**Instructions for the task:** All lines in the entries below that hold "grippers" make up the answer.

[Entries taken from a collection]
____________________

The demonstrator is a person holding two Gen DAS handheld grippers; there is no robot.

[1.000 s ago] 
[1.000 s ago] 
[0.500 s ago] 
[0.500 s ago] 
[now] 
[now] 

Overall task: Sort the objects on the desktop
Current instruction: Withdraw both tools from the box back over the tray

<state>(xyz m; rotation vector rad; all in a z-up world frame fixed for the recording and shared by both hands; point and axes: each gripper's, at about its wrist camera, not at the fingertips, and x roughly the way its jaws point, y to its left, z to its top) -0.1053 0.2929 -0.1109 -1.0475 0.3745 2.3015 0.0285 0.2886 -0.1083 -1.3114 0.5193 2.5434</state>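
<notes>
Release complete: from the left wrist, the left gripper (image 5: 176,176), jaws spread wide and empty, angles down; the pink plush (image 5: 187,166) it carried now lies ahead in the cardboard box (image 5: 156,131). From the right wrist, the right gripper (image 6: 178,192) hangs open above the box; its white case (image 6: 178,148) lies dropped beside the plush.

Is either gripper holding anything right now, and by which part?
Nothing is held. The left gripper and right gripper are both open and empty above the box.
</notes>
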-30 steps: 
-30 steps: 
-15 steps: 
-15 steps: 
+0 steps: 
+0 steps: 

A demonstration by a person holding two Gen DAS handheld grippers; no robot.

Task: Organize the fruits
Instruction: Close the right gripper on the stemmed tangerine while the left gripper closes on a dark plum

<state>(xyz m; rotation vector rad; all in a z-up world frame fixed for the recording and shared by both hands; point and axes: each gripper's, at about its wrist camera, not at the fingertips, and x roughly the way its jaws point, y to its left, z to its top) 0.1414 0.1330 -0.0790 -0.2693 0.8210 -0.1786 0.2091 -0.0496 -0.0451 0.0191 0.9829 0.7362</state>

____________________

**Answer section:**
The demonstrator is a person holding two Gen DAS handheld grippers; there is no robot.
A demonstration by a person holding two Gen DAS handheld grippers; no robot.

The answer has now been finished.